-- What to work on --
Looking through the entries, count each line where the string "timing" occurs, and write only the total.

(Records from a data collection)
————————

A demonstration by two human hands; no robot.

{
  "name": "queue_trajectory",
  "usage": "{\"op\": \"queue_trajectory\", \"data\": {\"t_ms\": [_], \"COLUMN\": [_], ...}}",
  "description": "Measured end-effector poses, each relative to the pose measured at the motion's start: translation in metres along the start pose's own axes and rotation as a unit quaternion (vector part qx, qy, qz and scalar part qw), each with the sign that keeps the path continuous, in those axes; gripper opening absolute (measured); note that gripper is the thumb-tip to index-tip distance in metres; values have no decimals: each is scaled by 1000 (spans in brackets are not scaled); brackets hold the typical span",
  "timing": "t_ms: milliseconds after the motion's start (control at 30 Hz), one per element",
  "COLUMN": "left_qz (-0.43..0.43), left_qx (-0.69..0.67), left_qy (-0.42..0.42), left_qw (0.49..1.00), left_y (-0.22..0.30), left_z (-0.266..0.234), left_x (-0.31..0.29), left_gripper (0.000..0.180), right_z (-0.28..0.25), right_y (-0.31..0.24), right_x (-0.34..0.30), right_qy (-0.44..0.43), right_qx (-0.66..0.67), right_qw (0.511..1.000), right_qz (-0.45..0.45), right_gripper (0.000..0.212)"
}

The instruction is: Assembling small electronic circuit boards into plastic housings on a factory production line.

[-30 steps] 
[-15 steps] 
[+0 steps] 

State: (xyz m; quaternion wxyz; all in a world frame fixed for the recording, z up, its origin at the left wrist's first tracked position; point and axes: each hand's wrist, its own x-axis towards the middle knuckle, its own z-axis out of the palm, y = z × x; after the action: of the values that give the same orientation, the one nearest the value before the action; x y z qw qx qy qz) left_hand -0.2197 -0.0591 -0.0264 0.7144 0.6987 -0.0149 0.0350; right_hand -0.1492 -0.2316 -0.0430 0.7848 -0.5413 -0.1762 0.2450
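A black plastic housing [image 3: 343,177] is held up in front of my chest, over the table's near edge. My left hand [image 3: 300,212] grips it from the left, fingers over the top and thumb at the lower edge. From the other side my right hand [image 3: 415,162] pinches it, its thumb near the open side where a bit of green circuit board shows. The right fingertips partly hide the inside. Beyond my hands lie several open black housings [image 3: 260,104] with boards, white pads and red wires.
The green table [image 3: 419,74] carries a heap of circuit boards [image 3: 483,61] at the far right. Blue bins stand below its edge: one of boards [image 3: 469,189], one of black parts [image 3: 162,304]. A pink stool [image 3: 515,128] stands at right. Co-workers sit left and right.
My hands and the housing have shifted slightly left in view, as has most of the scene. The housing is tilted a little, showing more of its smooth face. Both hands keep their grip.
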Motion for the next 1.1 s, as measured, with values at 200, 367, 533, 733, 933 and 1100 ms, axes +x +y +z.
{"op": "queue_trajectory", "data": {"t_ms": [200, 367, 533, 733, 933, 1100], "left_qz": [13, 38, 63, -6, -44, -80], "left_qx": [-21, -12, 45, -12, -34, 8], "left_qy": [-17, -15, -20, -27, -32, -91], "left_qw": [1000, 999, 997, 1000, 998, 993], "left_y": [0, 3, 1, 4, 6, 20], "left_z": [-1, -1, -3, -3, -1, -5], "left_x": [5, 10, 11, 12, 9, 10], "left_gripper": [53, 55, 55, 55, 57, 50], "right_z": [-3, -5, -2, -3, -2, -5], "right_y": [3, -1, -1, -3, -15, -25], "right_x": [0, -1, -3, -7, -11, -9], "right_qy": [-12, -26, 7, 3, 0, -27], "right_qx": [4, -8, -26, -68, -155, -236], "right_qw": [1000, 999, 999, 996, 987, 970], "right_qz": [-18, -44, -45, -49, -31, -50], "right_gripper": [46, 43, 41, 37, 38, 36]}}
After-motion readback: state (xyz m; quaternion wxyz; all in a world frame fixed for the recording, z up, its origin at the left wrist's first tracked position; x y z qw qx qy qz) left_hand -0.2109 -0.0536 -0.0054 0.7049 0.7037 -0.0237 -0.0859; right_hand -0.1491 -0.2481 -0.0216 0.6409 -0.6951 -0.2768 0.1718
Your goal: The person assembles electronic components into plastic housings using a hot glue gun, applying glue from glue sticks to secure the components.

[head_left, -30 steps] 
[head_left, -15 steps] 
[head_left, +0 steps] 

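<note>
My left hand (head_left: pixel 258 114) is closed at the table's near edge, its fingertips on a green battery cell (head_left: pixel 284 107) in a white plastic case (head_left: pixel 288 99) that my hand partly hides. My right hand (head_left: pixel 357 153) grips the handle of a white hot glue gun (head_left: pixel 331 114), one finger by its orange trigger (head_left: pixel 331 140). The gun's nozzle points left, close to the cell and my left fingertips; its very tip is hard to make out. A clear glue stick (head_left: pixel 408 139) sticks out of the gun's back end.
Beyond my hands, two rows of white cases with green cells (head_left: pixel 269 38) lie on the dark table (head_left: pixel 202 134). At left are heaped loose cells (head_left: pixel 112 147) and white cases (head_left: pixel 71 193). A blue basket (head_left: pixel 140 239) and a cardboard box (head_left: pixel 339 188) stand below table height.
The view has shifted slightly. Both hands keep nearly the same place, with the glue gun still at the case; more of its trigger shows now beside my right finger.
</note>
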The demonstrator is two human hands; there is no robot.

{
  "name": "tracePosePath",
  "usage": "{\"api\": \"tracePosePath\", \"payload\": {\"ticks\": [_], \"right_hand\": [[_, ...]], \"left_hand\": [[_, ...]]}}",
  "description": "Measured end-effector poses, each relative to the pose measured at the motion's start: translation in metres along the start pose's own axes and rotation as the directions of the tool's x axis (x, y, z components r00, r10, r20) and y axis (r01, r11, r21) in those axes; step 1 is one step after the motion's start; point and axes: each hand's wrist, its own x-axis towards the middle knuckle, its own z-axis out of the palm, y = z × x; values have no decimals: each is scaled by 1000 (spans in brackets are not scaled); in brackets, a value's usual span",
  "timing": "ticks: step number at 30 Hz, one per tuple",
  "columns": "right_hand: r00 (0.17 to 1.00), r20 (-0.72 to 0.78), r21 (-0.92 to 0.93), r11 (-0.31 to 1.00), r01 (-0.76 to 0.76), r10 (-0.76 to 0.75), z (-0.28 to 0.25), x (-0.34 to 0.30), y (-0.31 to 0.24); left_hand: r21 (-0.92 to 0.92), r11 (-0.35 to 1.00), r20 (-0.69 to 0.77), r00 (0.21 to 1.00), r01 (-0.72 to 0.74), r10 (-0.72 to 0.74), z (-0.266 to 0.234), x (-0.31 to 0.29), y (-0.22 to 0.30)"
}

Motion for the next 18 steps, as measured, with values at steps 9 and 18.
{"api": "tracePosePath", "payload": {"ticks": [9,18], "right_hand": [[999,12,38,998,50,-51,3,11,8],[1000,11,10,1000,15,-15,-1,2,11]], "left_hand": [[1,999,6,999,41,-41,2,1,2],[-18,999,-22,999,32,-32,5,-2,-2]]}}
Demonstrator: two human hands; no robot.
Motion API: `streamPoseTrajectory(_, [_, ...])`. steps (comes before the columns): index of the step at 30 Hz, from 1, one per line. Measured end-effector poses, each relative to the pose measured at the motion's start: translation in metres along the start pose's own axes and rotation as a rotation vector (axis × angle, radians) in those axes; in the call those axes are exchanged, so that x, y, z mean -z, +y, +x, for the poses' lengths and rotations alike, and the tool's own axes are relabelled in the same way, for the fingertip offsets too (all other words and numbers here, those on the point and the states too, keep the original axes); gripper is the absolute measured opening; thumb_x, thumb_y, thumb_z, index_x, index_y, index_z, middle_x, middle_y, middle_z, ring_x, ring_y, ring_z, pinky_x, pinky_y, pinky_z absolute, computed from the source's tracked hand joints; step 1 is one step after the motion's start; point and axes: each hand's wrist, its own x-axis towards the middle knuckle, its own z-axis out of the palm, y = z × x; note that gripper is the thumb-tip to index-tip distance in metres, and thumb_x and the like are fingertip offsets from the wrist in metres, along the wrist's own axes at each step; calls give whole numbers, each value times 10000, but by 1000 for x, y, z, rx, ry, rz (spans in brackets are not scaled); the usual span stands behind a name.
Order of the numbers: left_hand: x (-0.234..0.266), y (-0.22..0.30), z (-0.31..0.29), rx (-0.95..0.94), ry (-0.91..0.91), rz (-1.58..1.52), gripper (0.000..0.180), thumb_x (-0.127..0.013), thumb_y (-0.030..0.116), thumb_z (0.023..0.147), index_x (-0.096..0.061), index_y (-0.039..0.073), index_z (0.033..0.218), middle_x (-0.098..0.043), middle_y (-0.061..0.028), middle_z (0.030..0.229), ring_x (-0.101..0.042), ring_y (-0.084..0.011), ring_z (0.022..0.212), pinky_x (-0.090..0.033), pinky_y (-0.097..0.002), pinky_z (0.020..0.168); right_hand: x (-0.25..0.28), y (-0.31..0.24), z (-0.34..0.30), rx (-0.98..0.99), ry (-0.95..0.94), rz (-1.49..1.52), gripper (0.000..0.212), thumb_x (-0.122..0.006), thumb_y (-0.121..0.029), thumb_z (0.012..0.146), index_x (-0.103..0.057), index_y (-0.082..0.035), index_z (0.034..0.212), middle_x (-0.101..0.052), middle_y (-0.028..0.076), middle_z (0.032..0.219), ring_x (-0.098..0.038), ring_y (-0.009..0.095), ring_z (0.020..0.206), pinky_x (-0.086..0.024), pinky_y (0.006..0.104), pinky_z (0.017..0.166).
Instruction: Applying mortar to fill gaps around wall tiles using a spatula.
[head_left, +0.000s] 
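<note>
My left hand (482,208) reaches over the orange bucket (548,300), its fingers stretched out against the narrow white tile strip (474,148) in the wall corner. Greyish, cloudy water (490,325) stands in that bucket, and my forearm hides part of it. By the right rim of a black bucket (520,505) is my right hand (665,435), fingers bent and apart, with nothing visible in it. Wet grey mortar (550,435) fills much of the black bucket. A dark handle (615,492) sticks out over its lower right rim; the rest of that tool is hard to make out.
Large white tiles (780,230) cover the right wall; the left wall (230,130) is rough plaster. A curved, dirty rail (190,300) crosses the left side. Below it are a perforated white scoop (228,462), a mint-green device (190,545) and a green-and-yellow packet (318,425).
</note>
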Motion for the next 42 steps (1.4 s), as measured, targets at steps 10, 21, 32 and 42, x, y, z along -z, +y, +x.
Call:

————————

-- Solution below --
2